In the UK, a large survey in 1999 revealed poor performance of colonoscopy services59. Average caecum intubation rates were only 57 per cent, although most guidelines define 90 per cent or above as adequate performance. Driven largely by the planned implementation of the national bowel cancer screening programme (BCSP) (a pilot had been concluded by 2002), a comprehensive endoscopy training programme was established and quality improvement programmes were implemented throughout the country60. Today, all endoscopy services participating in the BCSP must adhere to a stringent quality assurance system, organized and overseen by the Joint Advisory Group on Gastrointestinal Endoscopy (JAG). It is too early to evaluate the BCSP with regard to the effect of screening on colorectal cancer incidence and mortality, but it will be interesting to determine how much of the expected benefit is due to screening and how much is related to the improved quality of the UK endoscopy services.

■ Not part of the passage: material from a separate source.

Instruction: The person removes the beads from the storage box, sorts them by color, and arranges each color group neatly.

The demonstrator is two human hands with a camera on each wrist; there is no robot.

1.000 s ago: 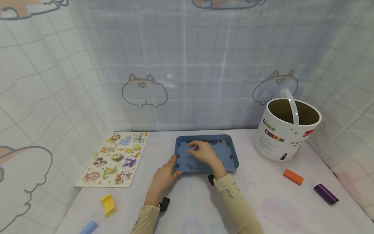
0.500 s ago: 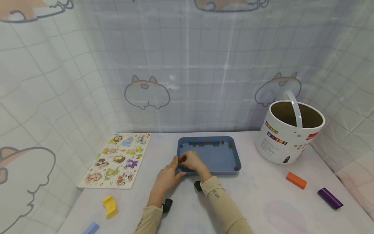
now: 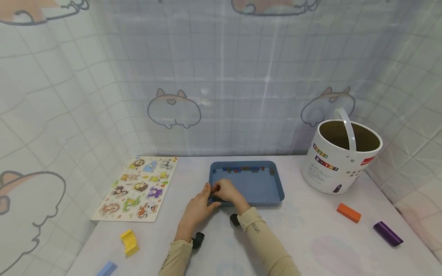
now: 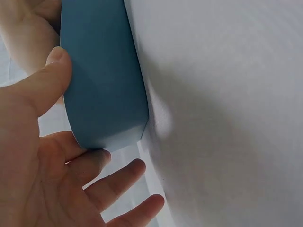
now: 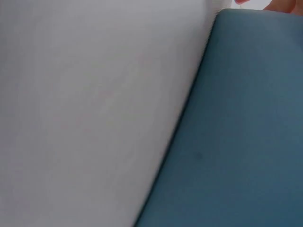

The improvement of quality of clinical practice following the introduction of cancer screening programmes is a much appreciated ‘side-effect’. However, it is essential to be able to disentangle the effect of screening from that of quality improvement of the clinical services on cancer incidence and mortality, because the former comes with potential harm and the latter does not.
Screening for cancer is a double-edged sword: the potential to do good is great because of the enormous disease burden and the increasing ability for early detection and prevention using advanced diagnostic tools. However, adverse effects are not negotiable, as none of the screening tests is entirely free from complications, the risk of overdiagnosis is substantial, and the costs of screening must be reasonable with regard to the benefits. As new powerful screening tests emerge (especially in the molecular and genetic area, but also in radiology and other clinical diagnostics), it is important to have in mind the basic requirements for screening. Even though it may appear attractive to jump on new exciting tools, high-quality randomized trials should be our guiding tool critically to evaluate effectiveness, cost-effectiveness and harms of new screening approaches, to prevent the population from potential harm and the society from unnecessary expenses.
The authors declare no conflict of interest.